To the excitement of many, California’s Medical Cannabis Regulation and Safety Act (MCRSA) does not include a residency requirement akin to those we’ve seen in other states, like Washington. Though in theory this could change, such an about face is unlikely given the proposed rules that dropped a few weeks ago. And though Chapter 5, Section 26054(a) of Proposition 64 (dealing with recreational cannabis regulation) does contain a residency requirement, it is likely the medical and recreational cannabis rules will ultimately be synced, eliminating that requirement. For reference, however, that section of Proposition 64 states:
“[n]o licensing authority shall issue or renew a license to any person that cannot demonstrate continuous California residency from or before January 1, 2015. In the case of an applicant or licensee that is an entity, the entity shall not be considered a resident if any person controlling the entity cannot demonstrate continuous California residency from and before January 1, 2015.”
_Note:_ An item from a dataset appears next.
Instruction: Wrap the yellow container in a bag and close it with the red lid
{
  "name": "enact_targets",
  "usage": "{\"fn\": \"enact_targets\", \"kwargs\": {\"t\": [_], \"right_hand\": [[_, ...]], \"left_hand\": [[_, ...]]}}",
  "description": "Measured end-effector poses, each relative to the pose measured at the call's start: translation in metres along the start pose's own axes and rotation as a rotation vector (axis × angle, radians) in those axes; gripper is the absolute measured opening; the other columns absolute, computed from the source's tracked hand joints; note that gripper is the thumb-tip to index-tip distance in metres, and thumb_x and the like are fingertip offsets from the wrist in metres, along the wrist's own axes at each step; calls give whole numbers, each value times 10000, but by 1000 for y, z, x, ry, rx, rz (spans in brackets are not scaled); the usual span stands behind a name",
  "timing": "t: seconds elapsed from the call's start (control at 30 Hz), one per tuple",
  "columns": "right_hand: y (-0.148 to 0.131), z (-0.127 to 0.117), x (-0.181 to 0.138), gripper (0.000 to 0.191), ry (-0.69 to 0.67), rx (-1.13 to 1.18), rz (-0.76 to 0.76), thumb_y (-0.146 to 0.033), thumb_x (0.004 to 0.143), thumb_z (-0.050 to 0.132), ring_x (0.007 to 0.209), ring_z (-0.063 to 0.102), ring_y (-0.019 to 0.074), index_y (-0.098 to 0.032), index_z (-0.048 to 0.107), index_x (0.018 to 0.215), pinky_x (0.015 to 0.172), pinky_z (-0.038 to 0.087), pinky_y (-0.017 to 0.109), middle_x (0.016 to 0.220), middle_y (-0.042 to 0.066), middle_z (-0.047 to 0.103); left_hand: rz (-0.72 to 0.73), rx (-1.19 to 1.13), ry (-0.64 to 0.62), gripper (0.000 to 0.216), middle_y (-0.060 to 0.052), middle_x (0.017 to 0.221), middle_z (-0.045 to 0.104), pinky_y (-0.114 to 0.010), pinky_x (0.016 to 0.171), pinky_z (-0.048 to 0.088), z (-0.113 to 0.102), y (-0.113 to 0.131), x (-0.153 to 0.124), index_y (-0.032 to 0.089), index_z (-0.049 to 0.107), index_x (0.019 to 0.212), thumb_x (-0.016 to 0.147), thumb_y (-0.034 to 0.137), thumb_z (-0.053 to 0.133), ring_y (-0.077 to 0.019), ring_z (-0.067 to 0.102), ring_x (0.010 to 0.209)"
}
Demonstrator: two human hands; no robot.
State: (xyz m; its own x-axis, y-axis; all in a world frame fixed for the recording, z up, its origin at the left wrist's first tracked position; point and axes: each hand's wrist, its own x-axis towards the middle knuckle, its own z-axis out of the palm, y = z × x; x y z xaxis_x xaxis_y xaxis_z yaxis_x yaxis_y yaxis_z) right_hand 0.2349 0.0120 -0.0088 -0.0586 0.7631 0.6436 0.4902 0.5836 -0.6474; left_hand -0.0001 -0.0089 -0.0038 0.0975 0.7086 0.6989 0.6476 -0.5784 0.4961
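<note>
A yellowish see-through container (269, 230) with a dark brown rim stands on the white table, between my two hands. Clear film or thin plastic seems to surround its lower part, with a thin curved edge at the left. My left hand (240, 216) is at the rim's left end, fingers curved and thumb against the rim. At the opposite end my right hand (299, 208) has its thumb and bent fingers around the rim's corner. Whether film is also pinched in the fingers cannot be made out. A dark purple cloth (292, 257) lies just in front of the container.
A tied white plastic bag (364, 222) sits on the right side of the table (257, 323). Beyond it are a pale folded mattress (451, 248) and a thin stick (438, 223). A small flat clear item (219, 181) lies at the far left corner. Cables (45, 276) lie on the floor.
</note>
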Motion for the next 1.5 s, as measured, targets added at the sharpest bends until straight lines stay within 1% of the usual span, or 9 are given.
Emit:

That residency requirement will expire on December 31, 2019 unless the California state legislature renews it. Also important to note is that even if this residency requirement were to go into effect, it would apply only to “controlling persons.” But again, we believe that as the medical and recreational cannabis rules are finalized and synced up, the residency requirements of Proposition 64 will be eliminated.
But this has not stopped local jurisdictions, including cities and counties, from implementing varying levels of residency requirements, or de facto residency requirements, on their own. For example cannabis licenses in the City of Los Angeles will likely be limited to state residents since the City is issuing first round licenses only to Proposition M Priority eligible applicants (i.e., the ~135 Pre-ICO cannabis collectives currently operating in the City under Prop. D immunity from prosecution). In theory, at least, the proprietors of these businesses, who would have been required to possess qualified patient authorizations, would have needed to be California state residents. In other words, the City of Los Angeles is limiting licenses to those who have operated locally since at least 2007, which functions as de facto localism.
Los Angeles’ proposed regulations also require applicants provide a detailed plan for hiring local residents, including making an “ongoing good faith effort to ensure that at least 30 percent of hours of their respective workforce be performed by residents of the City of Los Angeles, of which at least 10 percent of their respective workforce shall be performed by Transitional Workers whose primary place of residence is within a 3-mile radius of the proposed Business.”
The city of Oakland has developed what is perhaps one of the most contentious residency requirements via its Equity Permit Program. This program aims to address inequity in the local cannabis industry by prioritizing permit issuance to those with roots in certain identified Oakland neighborhoods that have been historically impacted by disproportionate drug law enforcement, and to members of the Oakland community who have been arrested and convicted of cannabis crimes in Oakland in the last 20 years. The law moves qualifying Equity Applicants, defined as Oakland residents with an annual income at or less than 80% of the City average and who either lived in certain defined Oakland police beats for 10 of the last 20 years, or who have been convicted of a cannabis crime committed in Oakland within the last 20 years, to the front of the cannabis permitting line, and it also creates access to approximately $3.4 million in earmarked interest-free business loans and other assistance.
When issuing permits for any kind of cannabis business, the City must give half (i.e. maintain a 1-to-1 ratio) of all permits issued in its initial issuance phase to these Equity Applicants. Oakland local law also requires dispensary staff be at least 50% Oakland residents, with at least half of those residents from areas identified as having high unemployment or low household incomes.
Other local jurisdictions are implementing or considering similar means of enacting residency restrictions, despite the state’s leniency on the issue. It is therefore imperative to review the local laws under which you intend to operate, particularly if you are not a California state resident.